Enquanto você ler este artigo, é provável que irá receber notificações de emails, mensagens no Slack ou Microsoft Teams (corporativas) ou no Whatsapp (corporativas e pessoais), uma lembrança de alguma reunião no Zoom ou WebEx e talvez até alguma notificação de compartilhamento de arquivo num Box, OneDrive ou Google Drive. Contudo, enquanto tudo isso nos permite trabalhar à distância e com mais produtividade, as empresas cada vez mais percebem que cada uma dessas notificações é um problema em potencial.

Uma pesquisa de 2018 mostrou que em média uma empresa usa 1.181 serviços em nuvem, e na vasta maioria esses serviços não estão prontos para o ambiente corporativo. O problema é que não tem como fugir, os usuários vão usar serviços não permitidos e as empresas precisam saber lidar com isso. Esse movimento, que na maior parte das vezes vem no intuito de ganhar performance e produtividade, acaba criando uma enorme superfície de ataque e potenciais pontos de entrada para atacantes se usarem e conseguirem aplicar golpes ou roubar informações confidenciais.

 

O Desafio da Camada Humana

Apesar das empresas continuarem a melhorar suas camadas de proteção por meio de ativos e soluções de segurança, é preciso lidar com uma realidade que não vai ser alterada: humanos são ocupados e humanos acabam cometendo erros.

 

Ataques Direcionados

Ataques de phishing são bem conhecidos por se utilizar do canal email, mas outras aplicações colaborativas rapidamente entraram na mira dos atacantes como canal potencial para ataques de phishing. As aplicações de compartilhamento de arquivos por sua vez já são bem exploradas pelos criminosos como hospedeiros de conteúdo malicioso nos fluxos de phishing. Portanto, por melhor que sejam as proteções em vigor na empresa, basta um funcionário ingênuo repassar as credenciais de acesso para um atacante que a segurança está exposta.

 

Legislações Em Vigor 

O perigo de perder dados sensíveis ou confidenciais para as pessoas erradas já é uma preocupação há muito tempo das equipes de segurança.
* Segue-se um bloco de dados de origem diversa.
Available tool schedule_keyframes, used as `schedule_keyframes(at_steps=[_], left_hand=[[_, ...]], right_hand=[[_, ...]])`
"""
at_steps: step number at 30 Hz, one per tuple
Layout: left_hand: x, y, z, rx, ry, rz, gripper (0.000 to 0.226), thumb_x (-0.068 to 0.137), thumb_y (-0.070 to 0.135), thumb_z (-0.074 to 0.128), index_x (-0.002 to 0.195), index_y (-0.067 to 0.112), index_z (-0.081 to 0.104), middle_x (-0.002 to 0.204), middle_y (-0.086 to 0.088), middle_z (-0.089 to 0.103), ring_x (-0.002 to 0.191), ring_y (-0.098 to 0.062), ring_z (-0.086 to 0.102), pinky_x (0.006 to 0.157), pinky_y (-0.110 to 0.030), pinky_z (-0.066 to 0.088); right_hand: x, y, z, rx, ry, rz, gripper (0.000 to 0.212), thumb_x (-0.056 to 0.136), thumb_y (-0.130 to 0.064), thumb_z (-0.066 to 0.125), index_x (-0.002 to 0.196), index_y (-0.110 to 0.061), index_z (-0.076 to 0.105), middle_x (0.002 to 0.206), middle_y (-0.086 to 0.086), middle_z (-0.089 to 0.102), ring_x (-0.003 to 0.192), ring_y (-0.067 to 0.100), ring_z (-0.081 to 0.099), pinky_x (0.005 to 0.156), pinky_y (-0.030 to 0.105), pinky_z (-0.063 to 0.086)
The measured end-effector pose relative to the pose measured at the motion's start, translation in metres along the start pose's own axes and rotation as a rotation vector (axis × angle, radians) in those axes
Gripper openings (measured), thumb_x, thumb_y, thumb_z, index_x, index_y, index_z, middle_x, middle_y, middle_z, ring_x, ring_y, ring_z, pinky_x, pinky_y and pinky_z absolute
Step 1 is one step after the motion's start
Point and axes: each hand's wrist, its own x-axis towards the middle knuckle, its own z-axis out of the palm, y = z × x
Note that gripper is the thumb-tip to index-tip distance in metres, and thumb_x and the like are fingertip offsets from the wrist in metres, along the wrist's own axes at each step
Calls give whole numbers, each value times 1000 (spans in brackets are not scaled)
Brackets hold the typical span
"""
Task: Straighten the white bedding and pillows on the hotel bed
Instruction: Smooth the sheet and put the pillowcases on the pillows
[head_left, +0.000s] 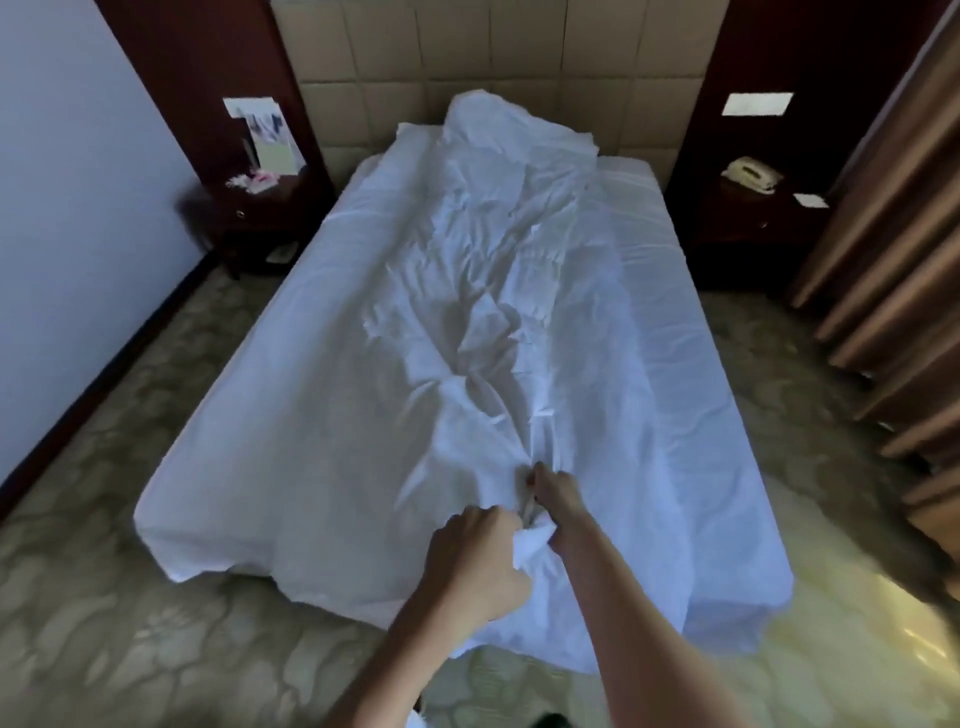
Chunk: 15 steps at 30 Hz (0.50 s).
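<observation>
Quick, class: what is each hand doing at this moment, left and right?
Left hand: fingers curled, gripping a bunch of the white duvet at the foot of the bed.
Right hand: fingers curled, gripping the same duvet just beyond.

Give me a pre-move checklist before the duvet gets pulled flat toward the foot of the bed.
1. Left hand grips the duvet at the foot edge: ok.
2. Right hand grips the fabric just beyond it: ok.
3. Hands spread wide for an even pull: not ok, they sit close together.
4. Duvet smooth: not ok, creased along the centre.
5. Duvet centred: not ok, mattress sheet bare on the right.
6. Pillows straight: cannot tell, bunched at the headboard.
</observation>
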Motion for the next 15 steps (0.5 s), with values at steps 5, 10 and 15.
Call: schedule_keyframes(at_steps=[5,10,15], left_hand=[[-16,36,-15,-782,489,167,32,63,6,64,57,13,33,57,12,28,55,-9,26,48,-26,23],[-15,75,52,-495,195,57,20,65,15,59,58,10,41,56,1,42,56,-19,40,48,-28,26],[-54,86,127,-136,-73,-33,8,75,9,55,81,14,57,103,-19,65,100,-39,61,68,-30,40]], right_hand=[[-49,-98,-46,250,-6,-516,11,73,-17,53,70,-8,48,69,7,34,65,22,32,56,37,27],[-28,-28,-117,54,184,-291,24,84,-17,50,63,-5,56,60,6,49,64,21,47,54,30,37],[-13,74,-146,-201,143,31,21,88,-8,46,79,0,64,82,17,61,68,27,54,55,31,39]])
Contudo, as regulações como GDPR e LGPD, que estão em vigência, tornaram o compliance obrigatório, não mais algo “opcional”.

Esse é um desafio para as empresas, mas também pode ser encarado com uma oportunidade para as equipes de segurança.

A necessidade que a empresa possui de se adequar a regulação, e o fato de que isso envolve diferentes setores, aflora no ambiente corporativo as questões relacionadas à cybersecurity. Um exemplo simples, uma empresa que nunca tinha nem feito conscientização de segurança com os funcionários pode aproveitar essa oportunidade para fazer pelo menos isso.

 

Protegendo as comunicações “espalhadas”

1 Use um caso concreto para direcionar sua proteção

O cenário de ameaças é gigantesco, mas não existe a necessidade de se tratar todos os problemas de uma única vez. Construa uma lista de casos que faça sentido para sua empresa agora e num futuro próximo, exemplo: sua equipe pode estar usando em peso a aplicação Zoom, mas ninguém usa Skype, portanto, foque na aplicação em uso, não precisa se preparar para o que não está no ambiente. Sempre cheque os potenciais novos investimentos de segurança contra essa lista de casos reais e veja se eles estão condizentes com a prioridade.

 

2 Encontre um meio termo entre abordagens integradas e de terceiros

DLP integrado é nativo em algumas aplicações de colaboração e fornecem uma boa visibilidade sobre como os usuários interagem com dados sensíveis (GSuite, Office 365, são suítes de aplicações que possuem algum nível de proteção, por exemplo). Contudo, essa visibilidade é muitas vezes limitada a suas aplicações nativas, falhando em levar o movimento lateral dos dados em conta. Segurança integrada de apps de colaboração também não fornecem proteção madura contra ameaças (compartilhamento de um link com ameaça zero-day ou um arquivo hospedado em nuvem e compartilhado por um app de mensagem). As empresas devem investir em soluções terceiras para aumentar, e não duplicar, as medidas nativas de segurança.

 

3 Empodere os usuários finais a serem parte das decisões sobre ameaças e dados

Redirecionar todos os eventos e alertas de segurança e violações de dados para a equipe de segurança é algo complexo e pode acabar causando a “fadiga” de alertas. Para proteger a empresa sem essa sobrecarga, deixe algum nível da proteção para os usuários finais. Por exemplo, alertas simples, comportamentos suspeitos sem grande gravidade podem ser alertados por meio de pop-up ao usuário, na hora. Também empodere os usuários a identificarem potenciais ataques.